## [Assignment]
Skip the pictures. Output only the lines below starting at the line with "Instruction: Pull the" and ending at the line with "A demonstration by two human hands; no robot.", both ends included, exactly as they are.

## [Record excerpts]
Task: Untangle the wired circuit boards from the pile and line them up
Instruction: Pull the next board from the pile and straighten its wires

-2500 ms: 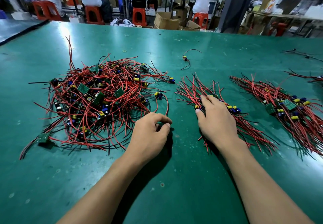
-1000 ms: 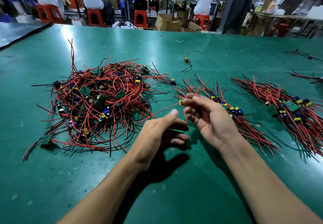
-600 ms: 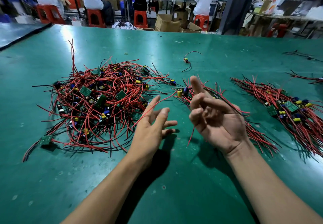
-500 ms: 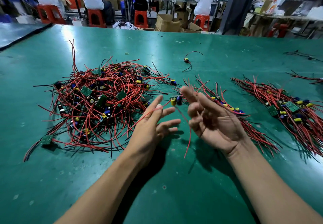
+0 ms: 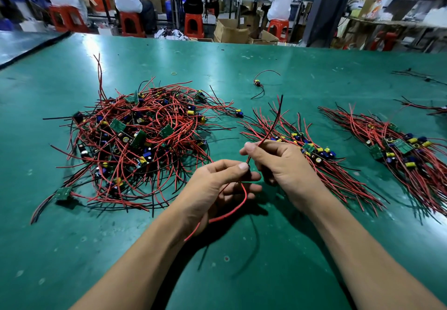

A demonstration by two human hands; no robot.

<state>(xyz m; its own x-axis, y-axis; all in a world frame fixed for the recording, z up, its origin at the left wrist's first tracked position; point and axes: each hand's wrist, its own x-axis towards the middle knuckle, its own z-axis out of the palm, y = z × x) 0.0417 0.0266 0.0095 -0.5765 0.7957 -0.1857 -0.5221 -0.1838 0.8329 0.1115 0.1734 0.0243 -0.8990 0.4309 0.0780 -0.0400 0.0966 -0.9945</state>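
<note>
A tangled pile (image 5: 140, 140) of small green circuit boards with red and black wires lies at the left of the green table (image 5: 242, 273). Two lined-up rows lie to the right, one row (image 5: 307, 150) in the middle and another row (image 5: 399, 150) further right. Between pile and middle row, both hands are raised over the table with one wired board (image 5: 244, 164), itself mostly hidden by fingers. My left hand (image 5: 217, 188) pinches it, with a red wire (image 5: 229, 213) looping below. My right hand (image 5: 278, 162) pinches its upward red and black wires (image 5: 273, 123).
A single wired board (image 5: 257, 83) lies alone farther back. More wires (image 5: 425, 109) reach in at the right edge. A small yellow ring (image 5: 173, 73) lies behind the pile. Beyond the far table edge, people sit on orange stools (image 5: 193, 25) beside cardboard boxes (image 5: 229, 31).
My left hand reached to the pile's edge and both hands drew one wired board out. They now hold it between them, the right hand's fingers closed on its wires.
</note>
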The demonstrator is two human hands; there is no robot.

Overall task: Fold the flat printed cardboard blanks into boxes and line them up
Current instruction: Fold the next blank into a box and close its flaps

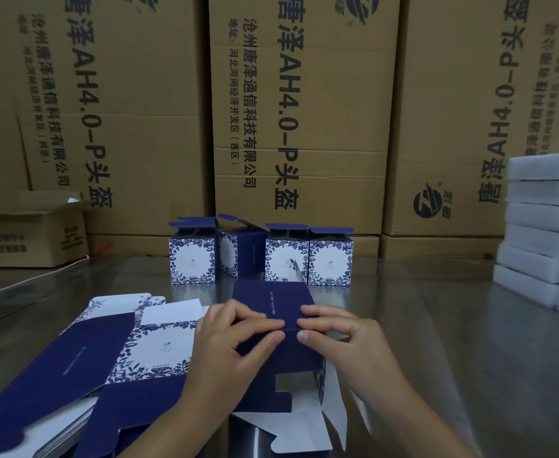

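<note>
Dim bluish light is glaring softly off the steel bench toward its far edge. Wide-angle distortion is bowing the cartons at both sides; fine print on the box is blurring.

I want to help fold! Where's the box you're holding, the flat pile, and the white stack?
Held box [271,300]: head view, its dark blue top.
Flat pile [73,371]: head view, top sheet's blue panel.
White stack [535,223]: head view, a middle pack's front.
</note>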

## [The completed task]
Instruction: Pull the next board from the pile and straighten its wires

-2500 ms: 
-1000 ms: 
-600 ms: 
-500 ms: 
+0 ms: 

A demonstration by two human hands; no robot.

Nothing more remains to be added to the answer.